Literature is recognised as having significantly influenced the development of modern psychoanalytic thought. In recent years psychoanalysis has drawn increasingly on the literary and artistic traditions of western culture and moved away from its original medical–scientific context. Originally published in 1991 The Chamber of Maiden Thought (Keats's metaphor for 'the awakening of the thinking principle') is an original and revealing exploration of the seminal role of literature in forming the modern psychoanalytic model of the mind.

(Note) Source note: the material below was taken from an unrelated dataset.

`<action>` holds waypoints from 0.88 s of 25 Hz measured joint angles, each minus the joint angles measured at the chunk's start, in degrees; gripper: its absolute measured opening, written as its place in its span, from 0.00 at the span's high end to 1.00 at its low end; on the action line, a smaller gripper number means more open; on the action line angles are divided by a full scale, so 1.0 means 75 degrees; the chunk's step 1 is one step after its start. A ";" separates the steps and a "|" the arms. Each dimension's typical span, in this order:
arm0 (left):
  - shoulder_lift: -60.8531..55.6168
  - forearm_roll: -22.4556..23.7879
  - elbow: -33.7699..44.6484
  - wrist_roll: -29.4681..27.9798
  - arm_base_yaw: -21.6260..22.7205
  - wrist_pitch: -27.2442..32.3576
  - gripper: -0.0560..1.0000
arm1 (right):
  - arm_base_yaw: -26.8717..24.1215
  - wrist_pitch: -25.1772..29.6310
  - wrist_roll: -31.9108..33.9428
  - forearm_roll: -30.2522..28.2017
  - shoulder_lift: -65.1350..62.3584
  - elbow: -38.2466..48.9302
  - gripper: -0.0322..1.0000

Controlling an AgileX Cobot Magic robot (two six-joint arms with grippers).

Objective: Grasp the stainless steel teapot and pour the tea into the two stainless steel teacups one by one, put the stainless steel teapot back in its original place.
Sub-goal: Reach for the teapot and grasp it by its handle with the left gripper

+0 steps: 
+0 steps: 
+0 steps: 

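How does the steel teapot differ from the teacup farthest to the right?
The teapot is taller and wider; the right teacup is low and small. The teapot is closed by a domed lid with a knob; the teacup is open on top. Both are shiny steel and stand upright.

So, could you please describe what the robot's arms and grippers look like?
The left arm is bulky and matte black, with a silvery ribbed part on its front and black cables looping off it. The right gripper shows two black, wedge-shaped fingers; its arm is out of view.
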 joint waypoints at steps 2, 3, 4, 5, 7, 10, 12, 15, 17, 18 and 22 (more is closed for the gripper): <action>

The crux of the 'post-Kleinian' psychoanalytic view of personality development lies in the internal relations between the self and the mind's 'objects'. Meg Harris Williams and Margot Waddell show that these relations have their origins in the drama of identifications which we can see played out metaphorically and figuratively in literature, which presents the self-creative process in aesthetic terms. They argue that psychoanalysis is a true child of literature rather than merely the interpreter or explainer of literature, illustrating this with some examples from clinical experience, but drawing above all on close scrutiny of the dynamic mental processes presented in the work of Shakespeare, Milton, the Romantic poets, Emily Bronte and George Eliot.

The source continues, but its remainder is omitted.